Jim Bridenstine, Donald Trump’s pick as NASA administrator, appeared to change his tune on climate change during his first employee town hall since he was confirmed to the position, acknowledging that human beings contribute significantly to the warming of the planet.
“As far as my position on climate change and how it’s evolved, I’ll be very open,” he told NASA employees Thursday. “I don’t deny that consensus that the climate is changing. In fact, I fully believe and know that the climate is changing. I also know that we human beings are contributing to it in a major way.”
Humans are putting greenhouse gases into the atmosphere “in volumes that we haven’t seen, and that greenhouse gas is warming the planet. That is absolutely happening, and we are responsible for it.”
The remarks represent a significant departure from comments he made only a few months ago during his confirmation hearing, when he stated that humans are contributing to global warming but wouldn’t quantify their role.
“It’s going to depend on a whole lot of factors, and we’re still learning more about that every day,” he said last November. “In some years, you could say absolutely. In other years, during sun cycles and other things, there are other contributing factors that would have more of an impact.”
Bridenstine, a Republican from Oklahoma, is the first elected official to become NASA administrator. He was narrowly confirmed by the Senate 50-49, and politicians on both sides of the aisle shared their concerns about Bridenstine during the months-long nomination process.

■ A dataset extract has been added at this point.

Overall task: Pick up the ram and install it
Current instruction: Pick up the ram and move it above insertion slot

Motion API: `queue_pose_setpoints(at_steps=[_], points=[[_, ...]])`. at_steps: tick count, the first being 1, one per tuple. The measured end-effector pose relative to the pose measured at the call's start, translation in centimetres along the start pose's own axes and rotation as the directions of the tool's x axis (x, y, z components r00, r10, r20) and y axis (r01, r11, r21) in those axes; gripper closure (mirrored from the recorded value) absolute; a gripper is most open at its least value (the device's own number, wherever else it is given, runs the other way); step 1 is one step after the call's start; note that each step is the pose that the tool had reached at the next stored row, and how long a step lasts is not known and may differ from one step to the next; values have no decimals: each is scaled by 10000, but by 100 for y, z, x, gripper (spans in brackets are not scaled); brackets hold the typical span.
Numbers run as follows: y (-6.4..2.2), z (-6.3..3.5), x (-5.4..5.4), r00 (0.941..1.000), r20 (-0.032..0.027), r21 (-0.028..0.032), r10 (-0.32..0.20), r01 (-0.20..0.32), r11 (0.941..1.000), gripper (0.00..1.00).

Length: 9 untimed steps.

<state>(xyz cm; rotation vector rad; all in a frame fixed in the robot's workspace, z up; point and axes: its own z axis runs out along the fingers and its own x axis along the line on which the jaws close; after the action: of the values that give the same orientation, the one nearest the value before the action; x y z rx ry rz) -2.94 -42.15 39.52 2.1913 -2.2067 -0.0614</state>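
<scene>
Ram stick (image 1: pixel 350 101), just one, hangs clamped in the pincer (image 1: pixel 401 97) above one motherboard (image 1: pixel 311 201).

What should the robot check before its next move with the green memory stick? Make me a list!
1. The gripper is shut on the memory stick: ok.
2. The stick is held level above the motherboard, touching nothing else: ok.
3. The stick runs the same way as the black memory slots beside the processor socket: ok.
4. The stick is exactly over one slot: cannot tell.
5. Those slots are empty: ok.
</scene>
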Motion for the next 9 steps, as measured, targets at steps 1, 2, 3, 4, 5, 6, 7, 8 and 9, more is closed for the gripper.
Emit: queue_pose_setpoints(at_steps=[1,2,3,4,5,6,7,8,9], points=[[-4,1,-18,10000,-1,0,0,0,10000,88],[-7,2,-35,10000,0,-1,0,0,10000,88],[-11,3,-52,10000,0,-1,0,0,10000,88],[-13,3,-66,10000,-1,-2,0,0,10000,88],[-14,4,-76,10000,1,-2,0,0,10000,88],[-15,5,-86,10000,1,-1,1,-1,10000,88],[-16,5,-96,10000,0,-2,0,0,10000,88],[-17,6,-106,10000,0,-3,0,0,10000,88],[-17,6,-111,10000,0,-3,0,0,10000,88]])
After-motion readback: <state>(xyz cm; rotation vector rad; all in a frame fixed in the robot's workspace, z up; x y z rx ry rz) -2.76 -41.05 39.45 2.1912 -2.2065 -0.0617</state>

The primary concern was his lack of space experience, Sens. Marco Rubio (R-Fla.) and Bill Nelson (D-Fla.) said last September.

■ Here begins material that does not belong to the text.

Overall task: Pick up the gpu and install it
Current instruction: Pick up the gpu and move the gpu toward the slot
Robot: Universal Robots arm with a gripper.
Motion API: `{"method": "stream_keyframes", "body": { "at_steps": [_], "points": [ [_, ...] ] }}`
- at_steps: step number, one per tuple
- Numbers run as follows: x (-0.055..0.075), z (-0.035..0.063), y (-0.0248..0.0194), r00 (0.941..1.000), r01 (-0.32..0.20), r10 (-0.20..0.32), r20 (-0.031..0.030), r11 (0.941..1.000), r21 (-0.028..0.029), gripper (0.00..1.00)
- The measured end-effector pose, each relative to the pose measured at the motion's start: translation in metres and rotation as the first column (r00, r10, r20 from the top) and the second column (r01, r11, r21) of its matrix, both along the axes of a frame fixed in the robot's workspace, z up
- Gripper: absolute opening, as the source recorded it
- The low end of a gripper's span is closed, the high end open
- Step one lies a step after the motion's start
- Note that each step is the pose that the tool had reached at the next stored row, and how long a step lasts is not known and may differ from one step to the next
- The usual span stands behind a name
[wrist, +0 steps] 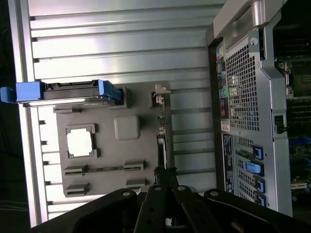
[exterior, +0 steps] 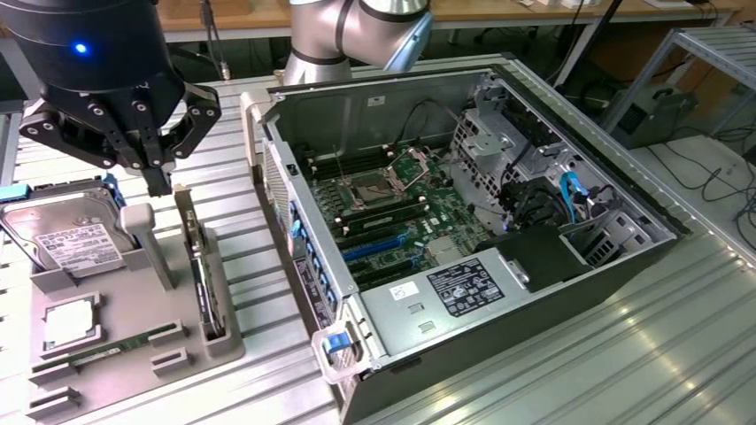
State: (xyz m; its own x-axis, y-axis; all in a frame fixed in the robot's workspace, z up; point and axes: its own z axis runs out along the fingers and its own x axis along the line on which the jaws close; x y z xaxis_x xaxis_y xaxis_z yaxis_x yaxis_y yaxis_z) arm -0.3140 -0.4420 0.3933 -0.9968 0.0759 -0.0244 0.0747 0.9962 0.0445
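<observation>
And here's the black metal gripper (exterior: 158,181) up at ten o'clock in the exterior view, its slim fingers pinched together with nothing between them, hanging just above the grey moulded plastic tray (exterior: 142,305). Just beside the fingertips, toward four o'clock, stands the gpu (exterior: 201,266), a flat dark rectangular card parked on edge in the tray's long slot, not gripped. From the wrist camera the gripper (wrist: 165,175) lines up over that same gpu (wrist: 164,141), seen edge-on. At nine o'clock the silver hard drive with white label (exterior: 65,239) leans in its cradle. A square silver processor chip (exterior: 69,323) and a narrow green memory stick (exterior: 112,347) lie toward seven o'clock. The big black open computer case (exterior: 532,354) sits at centre, green motherboard (exterior: 402,212) exposed, resting on the ribbed aluminium table (exterior: 614,381).
</observation>
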Motion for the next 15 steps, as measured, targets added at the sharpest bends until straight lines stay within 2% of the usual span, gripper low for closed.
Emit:
{"method": "stream_keyframes", "body": {
  "at_steps": [7, 11, 14, 15],
  "points": [
    [0.0, 0.0, 0.0, 1.0, 0.0, 0.0, 0.0, 1.0, 0.0, 0.11],
    [0.0, 0.0, 0.0, 1.0, 0.0, 0.0, 0.0001, 1.0, 0.0, 0.36],
    [0.0, 0.0, 0.0, 1.0, 0.0, 0.0, 0.0, 1.0, 0.0, 0.42],
    [0.0, 0.0, 0.0, 1.0, 0.0, 0.0, 0.0001, 1.0, 0.0, 0.48]
  ]
}}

Critics have also pointed to his climate-denying past. In a 2016 interview with Aerospace America, he insisted that the climate has always changed, countering any human responsibility.
“Going back to the 1600s, we have had mini ice ages from then to now.”
In a June 2013 speech, he also asserted that global temperatures “stopped rising 10 years ago” and asked for an apology from then-President Barack Obama, accusing him of a “gross misallocation” of funds for climate change research instead of weather forecasting.